ÓRGÃO OFICIAL DO COMITÊ CENTRAL DO PARTIDO COMUNISTA DE CUBA
O receptor de Las Tunas Yosvani Alarcón, é o capitão do grupo e é uma das principais figuras de Cuba nessa posição. Foto: Ricardo López Hevia

APÓS sua retumbante vitória na temporada de beisebol que acaba de concluir, o novo campeão Las Tunas vai participar da Caribbean Series, com sede em Cidade do Panamá, República do Panamá, um evento que ocorrerá entre os dias 4 e até 10 de fevereiro.

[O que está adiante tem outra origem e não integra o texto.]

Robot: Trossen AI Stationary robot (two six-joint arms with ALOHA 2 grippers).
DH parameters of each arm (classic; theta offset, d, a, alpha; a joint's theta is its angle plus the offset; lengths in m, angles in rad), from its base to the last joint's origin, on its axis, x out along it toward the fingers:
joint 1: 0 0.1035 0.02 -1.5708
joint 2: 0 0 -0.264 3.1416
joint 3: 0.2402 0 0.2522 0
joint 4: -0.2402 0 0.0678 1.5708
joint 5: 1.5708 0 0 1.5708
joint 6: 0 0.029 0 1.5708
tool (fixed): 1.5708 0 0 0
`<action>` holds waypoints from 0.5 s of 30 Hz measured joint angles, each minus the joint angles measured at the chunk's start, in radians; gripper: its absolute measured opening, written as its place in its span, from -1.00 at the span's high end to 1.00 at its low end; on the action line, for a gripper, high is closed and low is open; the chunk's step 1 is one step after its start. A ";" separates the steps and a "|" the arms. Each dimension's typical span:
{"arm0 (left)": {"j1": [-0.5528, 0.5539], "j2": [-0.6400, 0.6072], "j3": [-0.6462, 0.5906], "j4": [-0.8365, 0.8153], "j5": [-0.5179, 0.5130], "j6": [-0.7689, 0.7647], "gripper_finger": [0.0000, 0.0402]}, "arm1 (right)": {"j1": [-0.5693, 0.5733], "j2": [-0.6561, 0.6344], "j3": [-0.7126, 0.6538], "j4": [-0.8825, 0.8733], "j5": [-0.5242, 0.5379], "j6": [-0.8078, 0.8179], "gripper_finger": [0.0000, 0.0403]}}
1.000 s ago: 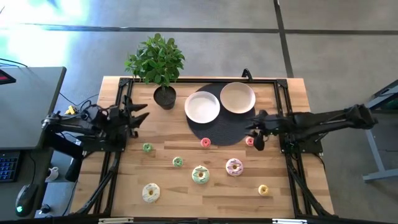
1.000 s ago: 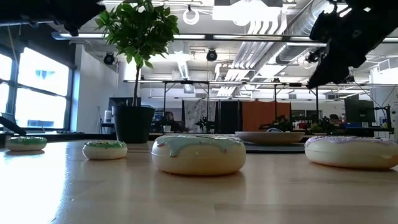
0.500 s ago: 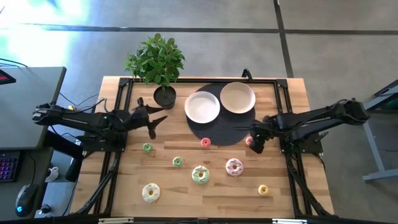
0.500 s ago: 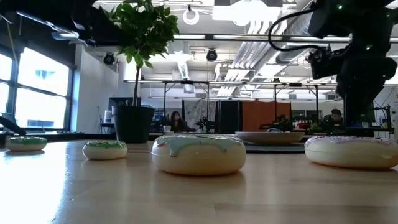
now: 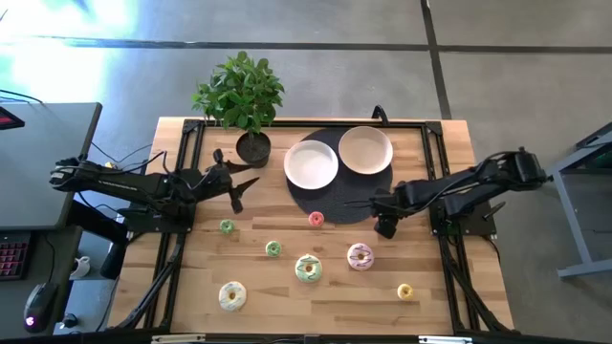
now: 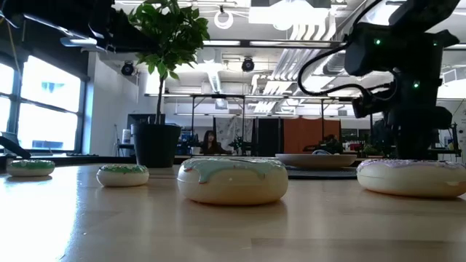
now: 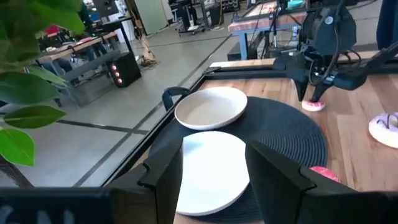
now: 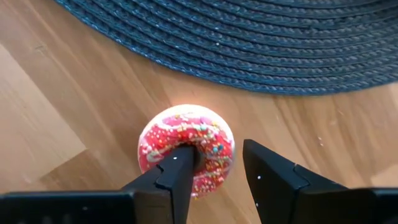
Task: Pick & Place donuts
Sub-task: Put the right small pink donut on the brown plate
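Landmark: the round dark mat (image 5: 337,182) on the wooden surface (image 5: 191,277).

Right tool (image 5: 386,225) sits low at the mat's right edge, over a small pink-red donut (image 8: 186,151). In the right wrist view the fingers are spread: one finger tip (image 8: 179,167) rests in or over the donut's hole, the other stands just outside the ring. The donut lies flat on the wood, just off the mat's woven rim; not lifted.

Left tool (image 5: 232,183) hovers to the left of the mat, near the potted plant (image 5: 243,100), fingers spread and holding nothing. Its wrist view looks across the mat at both plates.

On the mat: a white plate (image 5: 311,163) and a cream plate (image 5: 365,150), touching or nearly so; both bare. A second small pink donut (image 5: 316,219) lies on the mat's front edge.

In front of the mat, on bare wood: a larger pink-frosted donut (image 5: 360,256), a larger green-cream donut (image 5: 308,268), a pale yellow donut (image 5: 232,296), two tiny green donuts (image 5: 273,248) (image 5: 227,226), and a tiny orange-yellow donut (image 5: 404,291) towards the front right.
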 joint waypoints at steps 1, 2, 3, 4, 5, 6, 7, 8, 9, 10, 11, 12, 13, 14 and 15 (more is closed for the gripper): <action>0.000 0.000 0.000 -0.001 0.000 0.000 0.15 | -0.001 0.008 0.000 0.006 -0.004 0.002 0.34; 0.000 0.000 0.000 0.001 0.000 0.000 0.15 | -0.001 0.017 0.001 0.011 -0.004 0.004 0.37; 0.000 -0.001 0.000 0.003 0.000 0.001 0.15 | 0.000 0.022 0.002 0.014 -0.004 0.009 0.41; 0.000 -0.001 0.000 0.002 0.000 0.006 0.15 | 0.000 0.027 0.002 0.016 -0.003 0.017 0.45; 0.000 0.000 0.000 0.001 0.000 0.013 0.15 | 0.000 0.030 0.003 0.017 -0.001 0.024 0.51; 0.000 0.000 0.000 0.001 0.000 0.023 0.15 | 0.000 0.030 0.003 0.017 0.001 0.028 0.57; 0.000 0.000 0.000 0.002 0.000 0.028 0.15 | 0.000 0.030 0.003 0.017 0.005 0.031 0.64; 0.000 -0.001 0.000 0.002 -0.001 0.030 0.15 | 0.000 0.025 0.004 0.015 0.010 0.038 0.71; 0.000 0.000 0.000 0.001 -0.001 0.031 0.15 | 0.000 0.020 0.005 0.013 0.012 0.045 0.78; 0.000 0.000 0.000 0.001 -0.002 0.031 0.15 | 0.000 0.011 0.010 0.011 0.013 0.047 0.84; 0.000 0.000 0.000 0.001 -0.002 0.031 0.15 | 0.000 0.001 0.023 0.010 0.013 0.046 0.89; 0.000 0.000 0.000 0.002 -0.002 0.032 0.15 | 0.000 -0.013 0.038 0.011 0.015 0.040 0.93; 0.000 0.000 0.000 0.002 -0.002 0.032 0.15 | -0.001 -0.029 0.058 0.014 0.021 0.027 0.95; 0.000 0.000 0.000 0.002 -0.002 0.033 0.15 | 0.000 -0.042 0.081 0.021 0.051 0.016 0.96; 0.000 0.000 0.000 0.003 -0.002 0.034 0.15 | 0.000 -0.052 0.102 0.032 0.098 0.001 0.95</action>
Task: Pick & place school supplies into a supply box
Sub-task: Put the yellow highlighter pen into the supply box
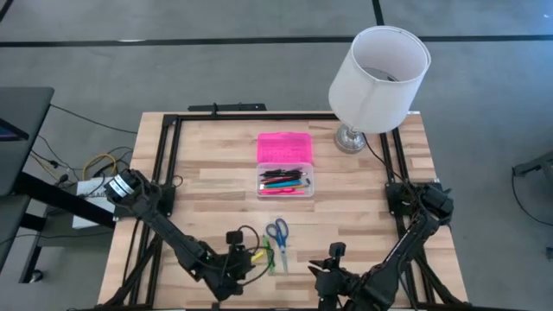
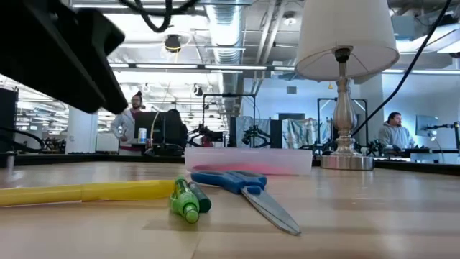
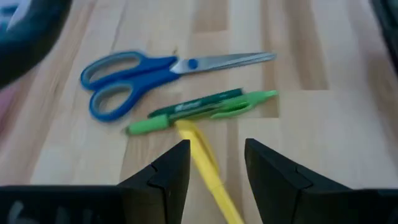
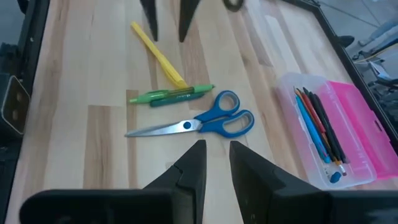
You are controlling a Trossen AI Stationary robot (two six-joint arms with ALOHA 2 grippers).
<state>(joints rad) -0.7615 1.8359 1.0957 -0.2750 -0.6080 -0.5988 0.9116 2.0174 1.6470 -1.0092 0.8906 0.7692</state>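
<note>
A yellow pen (image 3: 202, 162) lies flat on the wood with two green pens (image 3: 205, 107) across its far tip and blue-handled scissors (image 3: 155, 71) just beyond. My left gripper (image 3: 217, 158) is open, its fingers on either side of the yellow pen near the table's near edge, touching nothing that I can see. My right gripper (image 4: 217, 155) is open with a narrow gap and hovers to the right of the scissors (image 4: 205, 123). The supply box (image 1: 285, 180) sits mid-table: its clear base holds several pencils, and its pink lid (image 1: 283, 147) is laid open toward the far edge.
A white-shaded lamp (image 1: 378, 78) stands on the table's far right corner, right of the box. Black frame rails (image 1: 168, 164) run along the left, right and far sides. Bare wood lies between the loose supplies and the box. People and desks show in the room beyond.
</note>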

A edição deste ano do torneio devia ser realizada na Venezuela, mas a situação criada naquele país sul-americano, provocada pela tentativa de golpe organizada pelo governo dos EUA foi o argumento usado para a mudança de local.

A esse respeito, Pedro Infante, ministro venezuelano do Poder Popular para o Esporte e a Juventude, disse que esta decisão responde à pressão exercida pela Major Leagues e o governo dos Estados Unidos.

Para o evento na cidade panamenha, o time Las Tunas, que prevaleceu na final do beisebol cubano sobre o time Villa Clara, poderia dar uma nova esperança quanto a uma nova etapa desta disciplina na Ilha.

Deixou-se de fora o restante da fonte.